When a line in the material beneath includes the word "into", add it to the count, and report the count alone.

*-*-*

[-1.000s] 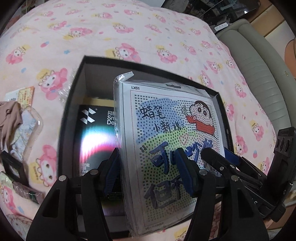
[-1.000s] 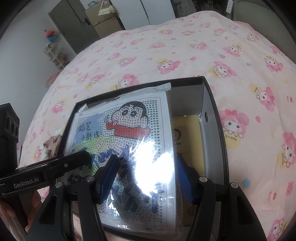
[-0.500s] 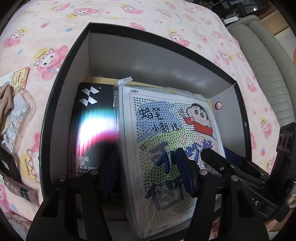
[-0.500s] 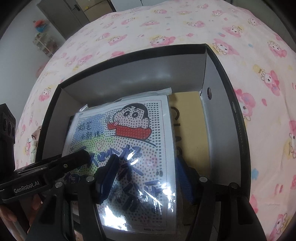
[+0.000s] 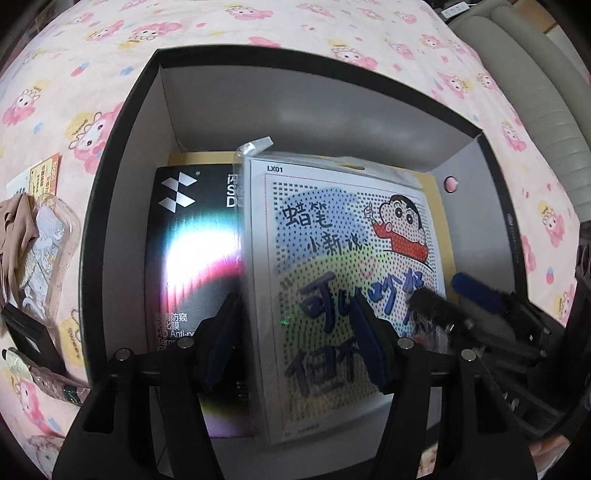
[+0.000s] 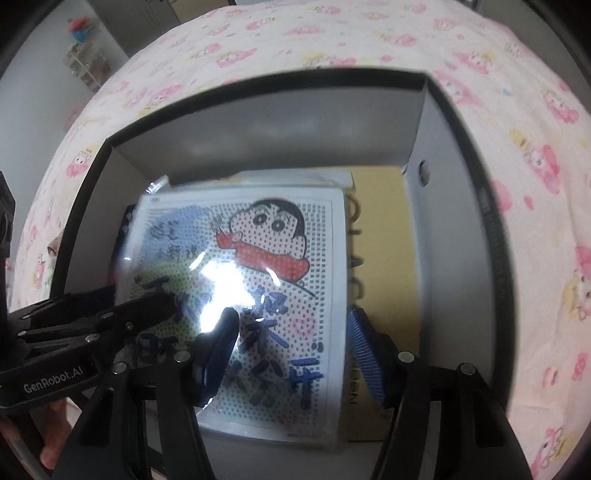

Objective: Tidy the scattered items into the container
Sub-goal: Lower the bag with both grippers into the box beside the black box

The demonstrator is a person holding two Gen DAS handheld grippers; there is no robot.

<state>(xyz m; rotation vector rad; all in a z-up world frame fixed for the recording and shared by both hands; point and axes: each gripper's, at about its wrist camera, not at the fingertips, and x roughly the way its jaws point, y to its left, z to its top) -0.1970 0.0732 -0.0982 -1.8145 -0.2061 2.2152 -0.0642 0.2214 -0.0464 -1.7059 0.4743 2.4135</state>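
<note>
I have both tongs down inside the black box (image 5: pixel 122 155), each clamped on the bagged cartoon sheet (image 5: pixel 343 266). My left tongs (image 5: pixel 295 343) pinch its left side, one pad under the edge and one on the printed face, and they have just closed a little further on it. My right tongs (image 6: pixel 291 347) grip its right side, one pad on the glossy front and one past the right edge. The sheet sits low in the box, over a black packet (image 5: pixel 192 258) to its left and a tan packet (image 6: pixel 380 229) to its right. Loose items (image 5: pixel 33 236) lie on the pink bedspread (image 5: pixel 258 22) left of the left tongs.
</note>
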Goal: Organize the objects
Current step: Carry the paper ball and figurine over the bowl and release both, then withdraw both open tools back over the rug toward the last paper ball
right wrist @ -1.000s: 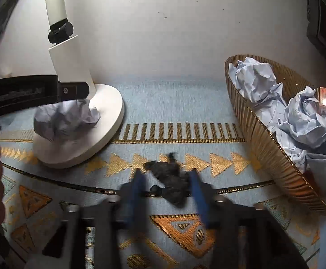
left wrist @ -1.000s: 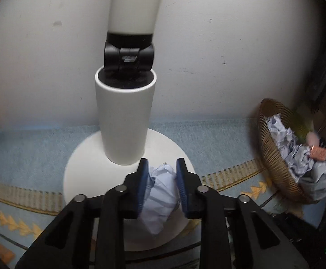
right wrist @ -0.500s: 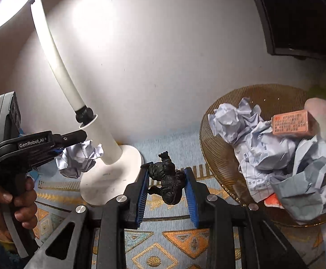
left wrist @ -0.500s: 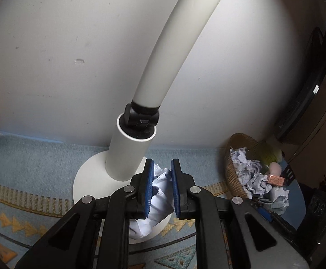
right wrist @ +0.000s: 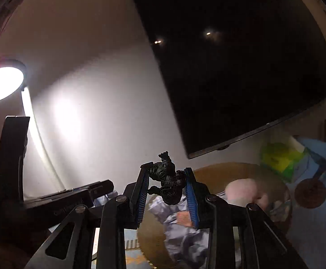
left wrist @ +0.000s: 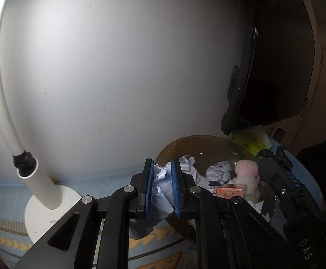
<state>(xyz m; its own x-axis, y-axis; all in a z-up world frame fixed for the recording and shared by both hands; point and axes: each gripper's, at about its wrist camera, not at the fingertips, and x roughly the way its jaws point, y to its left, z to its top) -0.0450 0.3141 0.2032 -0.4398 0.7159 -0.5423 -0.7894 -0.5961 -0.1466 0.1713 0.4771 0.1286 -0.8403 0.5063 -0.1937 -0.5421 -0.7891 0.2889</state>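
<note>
The left gripper [left wrist: 161,187] has its fingers clamped on a crumpled paper ball [left wrist: 163,192], just short of the basket [left wrist: 198,140] rim. The right gripper [right wrist: 167,190] pinches a small black figurine [right wrist: 168,183] already above the basket [right wrist: 241,168], so it looks nearer to dropping.

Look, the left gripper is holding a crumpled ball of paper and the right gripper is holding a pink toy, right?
Not quite. The right gripper holds a small black figurine, as the right wrist view shows. The pink toy sits in the woven brown basket. The left gripper does hold the crumpled ball of paper.
</note>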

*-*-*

**Answer to the problem:** 2